Structural diagram of the model (Color figure online)

In the model, there are three main internal models characterizing the processes of information dissemination and defining the behavior of entities: model of IM’s generation, model of activity and model of reaction. Model of IM’s generation is responsible for the appearance of new messages, it determines the time of creation of messages and their content. The message generator can be either a society (external environment) or an individual user. Model of activity sets the status of each agent: e.g. active or inactive. If the result of the agent activity model is a transition to active status, an agent reads messages in a newsfeed (a set of awaiting messages from communities or users, provided with information on the current number of responses). This operation can be implemented based on requests from agents to communities, and it is possible to translate new information into agent pools. After that, the model of the reaction to IM determines the result of the user’s interaction with the messages available: inaction, approval (like), the generation of a text message (comment), participation in the dissemination of information (repost). If the user reposts the IM, it will appear in the newsfeed of his subscribers.
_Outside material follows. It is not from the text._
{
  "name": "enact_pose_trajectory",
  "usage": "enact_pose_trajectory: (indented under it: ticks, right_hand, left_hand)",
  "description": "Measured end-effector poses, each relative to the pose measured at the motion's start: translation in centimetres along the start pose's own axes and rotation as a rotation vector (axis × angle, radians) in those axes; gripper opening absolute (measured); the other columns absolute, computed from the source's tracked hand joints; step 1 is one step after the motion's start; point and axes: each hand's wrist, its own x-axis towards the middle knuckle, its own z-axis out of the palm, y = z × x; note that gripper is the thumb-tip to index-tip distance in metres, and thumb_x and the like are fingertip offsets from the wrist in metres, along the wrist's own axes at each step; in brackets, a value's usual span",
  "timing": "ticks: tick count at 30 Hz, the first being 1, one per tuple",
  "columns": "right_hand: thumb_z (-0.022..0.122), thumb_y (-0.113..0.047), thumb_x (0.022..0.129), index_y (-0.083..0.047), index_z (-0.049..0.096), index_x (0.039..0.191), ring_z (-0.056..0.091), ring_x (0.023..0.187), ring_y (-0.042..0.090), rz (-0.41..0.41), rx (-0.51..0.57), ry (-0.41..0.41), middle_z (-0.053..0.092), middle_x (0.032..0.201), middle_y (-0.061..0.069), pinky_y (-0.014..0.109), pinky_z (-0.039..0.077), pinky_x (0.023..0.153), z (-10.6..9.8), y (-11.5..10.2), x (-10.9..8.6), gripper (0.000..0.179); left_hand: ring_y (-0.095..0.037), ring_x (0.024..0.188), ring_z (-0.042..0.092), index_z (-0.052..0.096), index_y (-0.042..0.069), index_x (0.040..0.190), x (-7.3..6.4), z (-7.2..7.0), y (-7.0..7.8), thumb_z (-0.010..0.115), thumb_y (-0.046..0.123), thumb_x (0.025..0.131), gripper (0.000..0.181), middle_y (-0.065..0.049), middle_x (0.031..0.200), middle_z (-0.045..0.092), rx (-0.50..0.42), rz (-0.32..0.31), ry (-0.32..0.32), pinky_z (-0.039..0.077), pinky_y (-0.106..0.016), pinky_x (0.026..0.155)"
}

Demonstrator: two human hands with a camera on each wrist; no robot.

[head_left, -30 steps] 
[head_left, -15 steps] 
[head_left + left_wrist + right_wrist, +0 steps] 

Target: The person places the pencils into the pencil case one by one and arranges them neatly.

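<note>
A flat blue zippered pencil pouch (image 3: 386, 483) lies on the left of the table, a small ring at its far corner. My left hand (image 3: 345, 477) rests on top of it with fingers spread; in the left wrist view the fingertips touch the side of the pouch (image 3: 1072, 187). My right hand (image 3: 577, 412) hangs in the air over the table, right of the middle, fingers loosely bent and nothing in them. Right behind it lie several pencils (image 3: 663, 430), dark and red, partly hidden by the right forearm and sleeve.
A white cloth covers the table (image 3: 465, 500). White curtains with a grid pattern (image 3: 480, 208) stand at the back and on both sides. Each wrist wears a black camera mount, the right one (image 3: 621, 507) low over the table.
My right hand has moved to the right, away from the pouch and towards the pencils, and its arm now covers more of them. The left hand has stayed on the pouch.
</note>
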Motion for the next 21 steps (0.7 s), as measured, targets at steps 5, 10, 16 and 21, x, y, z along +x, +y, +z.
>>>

Implementations of internal models can be tailored to the peculiarities of considered social network and information process to be modelled. Thus, proposed framework can be used to implement various existing models. For example, independent cascade model [17] can be represented as a combination of: (i) simplified activity model (users always have an active status), (ii) user profile with three parameters: current state (involved, not involved) and two flags (isSeedNode, isNewNode), (iii) generation model which is turned on for seed users, (iv) reaction model which uses fixed probability p of message transmission. To make a model more specific, it is possible to combine a generation model based on an impulse random process, the reaction model based on decision theory [18], an activity model based on hidden Markov models [19] and so on.

Parameters of different models from Fig. 1 are tuned according to the data collected from a social network (types of data are represented in Fig. 1 by green blocks). Public data contains a large amount of information about behavior of users and communities: basic profiles, distribution of count/parameters of posts by hours/weeks, parameters of day/week user activity. In general, the relationship of users and the community forms a network where the edges represent a friendship and subscription relationships.

3.2 Parallel Implementation

To be able to finish simulation of the information spread for large social networks (up to several millions of nodes) in a reasonable time, it is necessary to use a parallel calculation scheme. It can be of great importance for the scenarios when one is trying to predict the coverage of a given information message using preliminary tuned models and real-time data assimilation.

Algorithm 1.

Parallel simulation scheme for the information spreading process (for a worker w)

Algorithm 1 presents a scheme of the simulation of the information spreading process in a social network (for a single worker with index w). The simulation is discrete and operates according to models described in Sect. 3.1: generative model G_m, activity model A_m and reaction model R_m. This scheme was then implemented on a C++ language with MPI standard for message interchange.

This algorithm is an extension of the previously published Master-Slave algorithm from [20]. In this setting, Master nodes forward data between subnetworks and generate news, Slave (worker processes) store a subnetwork and perform local computations. The function dest(v) returns the index of worker hosting vertex v.

The model assumes that each information message (publication) in the social network stores three vectors that describe the state of each user with respect to this publication. More specifically, the publication stores:

• viewers – users who have already seen this publication;

• potential viewers – users who have not yet seen this publication, but have it included in their news feeds;

• spreaders – users who decided to share this publication to all their subscribers (i.e. post it on their own personal page).

For the sake of memory optimization, these data are stored as bitsets, which represent a subset of the social network hosted on the current Slave. This scheme allows to reduce the overhead associated with storing and synchronizing information about IMs.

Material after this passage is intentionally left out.